**WHAT THE EXERCISE ASKS**
Please repeat the lines below exactly. Begin with the line containing "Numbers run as" and go on through the line containing "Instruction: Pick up".
══════════════════════════════
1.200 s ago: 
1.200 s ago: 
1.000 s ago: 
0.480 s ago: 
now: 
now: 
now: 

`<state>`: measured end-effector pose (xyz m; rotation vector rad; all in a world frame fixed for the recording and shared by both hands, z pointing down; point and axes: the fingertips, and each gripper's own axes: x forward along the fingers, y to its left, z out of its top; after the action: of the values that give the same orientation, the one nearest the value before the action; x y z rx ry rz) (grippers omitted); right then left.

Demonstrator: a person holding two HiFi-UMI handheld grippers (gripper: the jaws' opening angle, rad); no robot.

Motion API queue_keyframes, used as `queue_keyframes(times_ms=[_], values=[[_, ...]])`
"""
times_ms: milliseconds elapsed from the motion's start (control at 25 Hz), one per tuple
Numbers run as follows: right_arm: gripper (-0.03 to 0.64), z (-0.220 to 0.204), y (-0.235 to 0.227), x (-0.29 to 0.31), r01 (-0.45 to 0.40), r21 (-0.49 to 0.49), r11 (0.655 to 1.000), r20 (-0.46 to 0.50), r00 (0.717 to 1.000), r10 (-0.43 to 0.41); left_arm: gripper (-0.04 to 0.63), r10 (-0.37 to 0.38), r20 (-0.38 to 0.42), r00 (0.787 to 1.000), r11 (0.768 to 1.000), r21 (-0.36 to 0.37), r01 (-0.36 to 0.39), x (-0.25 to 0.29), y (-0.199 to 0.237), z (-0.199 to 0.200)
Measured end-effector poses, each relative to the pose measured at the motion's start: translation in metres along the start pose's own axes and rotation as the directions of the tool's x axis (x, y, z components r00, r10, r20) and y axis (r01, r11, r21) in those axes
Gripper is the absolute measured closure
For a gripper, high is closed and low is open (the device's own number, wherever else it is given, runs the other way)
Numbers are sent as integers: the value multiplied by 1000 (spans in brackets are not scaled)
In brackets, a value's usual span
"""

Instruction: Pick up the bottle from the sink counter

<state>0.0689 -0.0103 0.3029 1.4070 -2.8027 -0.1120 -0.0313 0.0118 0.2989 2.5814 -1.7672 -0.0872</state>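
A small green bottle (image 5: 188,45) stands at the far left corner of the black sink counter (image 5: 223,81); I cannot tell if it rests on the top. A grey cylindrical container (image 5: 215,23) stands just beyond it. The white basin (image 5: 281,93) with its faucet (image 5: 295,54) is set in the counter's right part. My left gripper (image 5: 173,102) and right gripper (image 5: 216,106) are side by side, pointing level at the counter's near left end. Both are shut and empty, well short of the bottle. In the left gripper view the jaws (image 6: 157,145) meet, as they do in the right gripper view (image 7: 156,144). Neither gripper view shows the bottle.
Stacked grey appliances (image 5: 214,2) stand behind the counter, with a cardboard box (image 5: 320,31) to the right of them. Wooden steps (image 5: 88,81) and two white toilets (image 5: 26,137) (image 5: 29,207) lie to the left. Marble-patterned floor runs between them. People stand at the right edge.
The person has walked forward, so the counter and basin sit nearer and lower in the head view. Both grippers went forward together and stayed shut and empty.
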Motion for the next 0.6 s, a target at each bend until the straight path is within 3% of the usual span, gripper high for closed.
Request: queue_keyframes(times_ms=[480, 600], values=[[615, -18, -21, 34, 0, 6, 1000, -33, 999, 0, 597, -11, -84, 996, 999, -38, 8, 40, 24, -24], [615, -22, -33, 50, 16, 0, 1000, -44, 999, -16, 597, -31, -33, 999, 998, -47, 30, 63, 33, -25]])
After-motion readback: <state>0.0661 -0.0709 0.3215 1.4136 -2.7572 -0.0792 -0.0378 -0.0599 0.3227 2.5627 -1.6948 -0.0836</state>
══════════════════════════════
**OUTPUT BELOW**
Numbers run as follows: right_arm: gripper (-0.03 to 0.64), z (-0.220 to 0.204), y (-0.235 to 0.227), x (-0.29 to 0.31), r01 (-0.45 to 0.40), r21 (-0.49 to 0.49), r11 (0.655 to 1.000), r20 (-0.46 to 0.50), r00 (0.717 to 1.000), r10 (-0.43 to 0.41); left_arm: gripper (-0.04 to 0.63), r10 (-0.37 to 0.38), r20 (-0.38 to 0.42), r00 (0.787 to 1.000), r11 (0.768 to 1.000), r21 (-0.36 to 0.37), r01 (-0.36 to 0.39), x (-0.25 to 0.29), y (-0.199 to 0.237), z (-0.199 to 0.200)
Measured end-effector poses, each relative to the pose measured at the motion's start: translation in metres along the start pose's own axes and rotation as the directions of the tool's x axis (x, y, z components r00, r10, r20) and y axis (r01, r11, r21) in those axes
Gripper is the absolute measured closure
For a gripper, high is closed and low is open (the device's own number, wherever else it is given, runs the other way)
Numbers are sent as integers: the value multiplied by 1000 (spans in brackets are not scaled)
In brackets, a value's usual span
"""

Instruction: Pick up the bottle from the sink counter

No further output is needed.